→ TASK INSTRUCTIONS
Which lines below contain "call"? Copy every one of them.

→ DATA SECTION

○ ○ ○ ○ ○

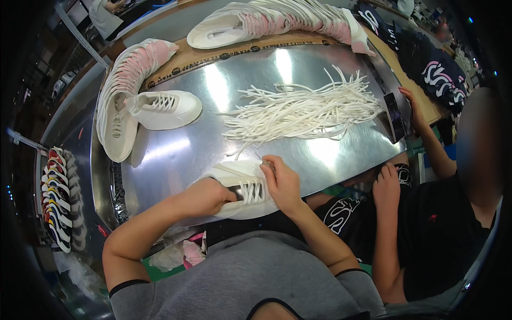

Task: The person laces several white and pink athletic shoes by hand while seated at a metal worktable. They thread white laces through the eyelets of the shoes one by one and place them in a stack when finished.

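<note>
A white shoe of smooth, soft-looking material was held at the near edge of a shiny metal table, its laces threaded partway up. The left hand was closed around the shoe's opening, fingers tucked inside it. The right hand was pinched on a lace at the top of the lacing, resting against the shoe's upper.

A loose heap of flat white laces was spread over the middle of the table, well apart from the shoe, with bare reflective metal left between them. A finished white shoe was lying on its side toward the left. Just beside it, a curved row of white and pink shoes was stacked along the left rim, and a second such row was laid along a brown strip at the far edge.

At the right edge a dark phone was touched by another person's hand; that person's other hand was held below the table's rim.
</note>
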A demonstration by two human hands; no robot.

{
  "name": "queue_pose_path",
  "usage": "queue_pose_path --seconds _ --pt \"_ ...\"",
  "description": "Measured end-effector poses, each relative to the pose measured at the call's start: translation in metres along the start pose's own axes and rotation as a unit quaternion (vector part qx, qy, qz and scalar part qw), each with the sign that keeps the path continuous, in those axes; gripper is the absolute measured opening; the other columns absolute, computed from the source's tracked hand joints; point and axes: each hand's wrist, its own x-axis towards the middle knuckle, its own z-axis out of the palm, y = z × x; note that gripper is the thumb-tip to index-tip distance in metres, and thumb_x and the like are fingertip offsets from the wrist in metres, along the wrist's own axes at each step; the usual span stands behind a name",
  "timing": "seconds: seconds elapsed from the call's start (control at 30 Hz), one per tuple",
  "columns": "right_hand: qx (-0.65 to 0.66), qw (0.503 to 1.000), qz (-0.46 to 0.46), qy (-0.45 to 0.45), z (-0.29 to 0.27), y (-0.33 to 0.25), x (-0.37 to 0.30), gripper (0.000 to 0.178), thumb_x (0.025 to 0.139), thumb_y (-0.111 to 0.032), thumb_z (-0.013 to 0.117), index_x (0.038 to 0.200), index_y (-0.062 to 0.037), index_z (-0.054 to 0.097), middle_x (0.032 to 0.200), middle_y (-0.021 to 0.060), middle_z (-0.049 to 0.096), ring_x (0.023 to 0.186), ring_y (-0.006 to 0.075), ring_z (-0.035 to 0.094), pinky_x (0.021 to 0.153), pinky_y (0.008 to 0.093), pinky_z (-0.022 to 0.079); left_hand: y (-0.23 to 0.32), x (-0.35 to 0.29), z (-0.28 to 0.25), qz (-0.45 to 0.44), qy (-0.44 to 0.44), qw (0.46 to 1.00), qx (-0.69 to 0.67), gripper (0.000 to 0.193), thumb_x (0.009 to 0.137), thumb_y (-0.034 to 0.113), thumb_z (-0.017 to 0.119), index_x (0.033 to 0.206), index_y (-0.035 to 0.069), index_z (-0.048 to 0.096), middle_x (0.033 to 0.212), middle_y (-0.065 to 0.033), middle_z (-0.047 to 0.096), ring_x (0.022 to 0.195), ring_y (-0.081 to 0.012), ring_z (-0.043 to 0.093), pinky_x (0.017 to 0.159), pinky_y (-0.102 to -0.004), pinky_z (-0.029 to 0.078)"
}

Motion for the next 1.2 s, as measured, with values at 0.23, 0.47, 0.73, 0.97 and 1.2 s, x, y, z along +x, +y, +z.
queue_pose_path --seconds 0.23,0.47,0.73,0.97,1.2 --pt "0.042 0.998 0.037 0.021 0.001 0.012 -0.004 0.020 0.096 -0.013 0.061 0.113 -0.0015 0.060 0.087 0.0173 0.068 0.072 0.0262 0.065 0.067 0.0328 0.051 0.005 -0.021 0.016 -0.035 0.108 0.989 0.093 0.020 0.091 0.021 0.059 0.100 0.004 0.067 0.088 -0.0175 0.067 0.086 -0.0381 0.064 0.075 -0.0451 0.050" --pt "0.123 0.992 0.039 -0.007 -0.002 0.016 -0.007 0.021 0.095 -0.012 0.061 0.113 -0.0008 0.060 0.088 0.0150 0.070 0.071 0.0182 0.066 0.065 0.0300 0.052 0.011 0.014 0.065 -0.087 0.436 0.890 -0.102 0.024 0.090 0.025 0.066 0.095 0.002 0.062 0.087 -0.0166 0.062 0.080 -0.0378 0.061 0.070 -0.0443 0.047" --pt "0.087 0.996 0.023 -0.014 -0.007 0.005 -0.007 0.026 0.090 -0.015 0.069 0.112 -0.0033 0.062 0.085 0.0119 0.070 0.071 0.0150 0.064 0.065 0.0280 0.051 0.005 0.016 0.067 -0.075 0.471 0.877 -0.065 0.020 0.089 0.023 0.066 0.087 0.003 0.065 0.080 -0.0159 0.063 0.076 -0.0369 0.061 0.066 -0.0441 0.046" --pt "0.127 0.990 0.065 0.012 -0.006 0.022 -0.010 0.023 0.091 -0.013 0.068 0.111 -0.0016 0.063 0.091 0.0095 0.070 0.084 0.0132 0.064 0.076 0.0270 0.050 0.026 -0.048 0.092 0.006 0.571 0.821 0.015 0.029 0.087 0.005 0.066 0.115 0.000 0.060 0.114 -0.0181 0.060 0.105 -0.0327 0.062 0.089 -0.0383 0.049" --pt "0.214 0.967 0.105 -0.094 0.002 0.009 -0.006 0.018 0.091 -0.007 0.065 0.107 -0.0004 0.063 0.093 0.0031 0.066 0.083 0.0085 0.058 0.076 0.0225 0.047 -0.013 -0.066 0.143 -0.024 0.380 0.588 -0.713 0.061 0.093 0.011 0.066 0.143 -0.004 0.035 0.132 -0.0130 0.053 0.117 -0.0203 0.055 0.101 -0.0354 0.048"
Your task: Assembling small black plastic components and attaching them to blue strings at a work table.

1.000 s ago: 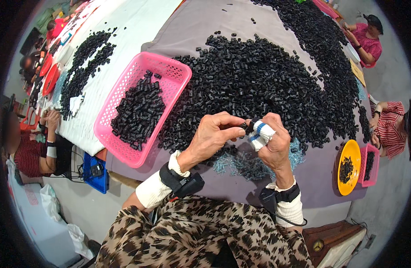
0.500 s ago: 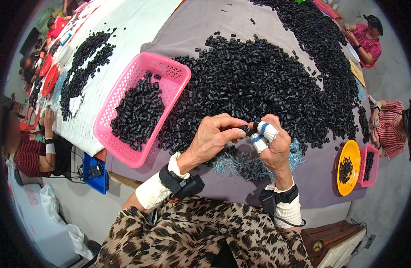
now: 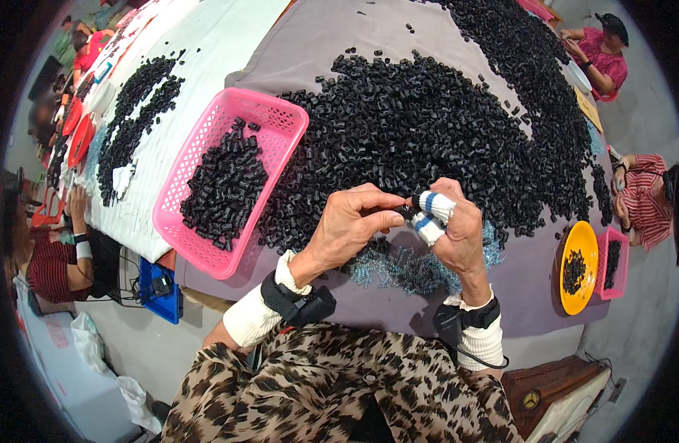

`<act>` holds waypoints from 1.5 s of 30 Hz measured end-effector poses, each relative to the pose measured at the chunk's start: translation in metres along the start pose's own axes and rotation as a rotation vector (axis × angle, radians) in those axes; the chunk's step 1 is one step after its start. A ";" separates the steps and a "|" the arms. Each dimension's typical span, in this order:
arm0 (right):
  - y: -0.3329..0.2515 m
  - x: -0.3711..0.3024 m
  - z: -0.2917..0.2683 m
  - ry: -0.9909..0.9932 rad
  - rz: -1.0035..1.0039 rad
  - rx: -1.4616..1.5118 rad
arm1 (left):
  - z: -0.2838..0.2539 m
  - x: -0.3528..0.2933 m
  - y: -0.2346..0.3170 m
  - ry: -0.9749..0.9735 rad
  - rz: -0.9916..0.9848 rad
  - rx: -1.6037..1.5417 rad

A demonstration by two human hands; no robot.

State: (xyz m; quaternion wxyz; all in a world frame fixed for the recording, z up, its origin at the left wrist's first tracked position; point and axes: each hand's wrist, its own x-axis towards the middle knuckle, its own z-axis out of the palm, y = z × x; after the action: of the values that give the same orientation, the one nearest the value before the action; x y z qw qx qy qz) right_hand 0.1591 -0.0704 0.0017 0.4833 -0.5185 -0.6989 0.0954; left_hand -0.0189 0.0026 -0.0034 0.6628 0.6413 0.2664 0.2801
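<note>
My left hand (image 3: 354, 221) is closed, thumb and forefinger pinching a small black plastic piece (image 3: 406, 211). Against it is my right hand (image 3: 457, 235), its fingers curled round the same piece. White knitted finger sleeves with blue stripes (image 3: 434, 207) cover some of the right fingers. The fingers hide most of the piece. Just beyond both hands spreads a large heap of short black tubular parts (image 3: 413, 125). Under and between the hands lie small bluish coils that look like springs (image 3: 398, 270).
A pink perforated basket (image 3: 167, 214), partly filled with black parts, stands left of the heap. To the right are a yellow plate (image 3: 584, 295) and a small pink basket (image 3: 614, 292). Other people sit around the table. A blue bin (image 3: 170, 311) is at the lower left.
Both hands stay together on the black piece, with only a slight shift of the right fingers. The whole view has tilted a little.
</note>
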 end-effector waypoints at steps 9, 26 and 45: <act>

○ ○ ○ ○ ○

→ WRITTEN RESPONSE
  "description": "Measured end-effector poses, each relative to the pose measured at the call's start: translation in metres along the start pose's own axes and rotation as a unit quaternion (vector part qx, qy, qz and scalar part qw), each with the sign that keeps the path continuous, in those axes; gripper is the absolute measured opening; the other columns absolute, computed from the source's tracked hand joints; point and axes: each hand's wrist, its own x-axis towards the middle knuckle, its own z-axis out of the palm, y = z × x; note that gripper is the thumb-tip to index-tip distance in metres, and thumb_x and the like are fingertip offsets from the wrist in metres, along the wrist's own axes at each step; the usual span stands behind a name",
  "timing": "seconds: seconds elapsed from the call's start (control at 30 Hz), one per tuple",

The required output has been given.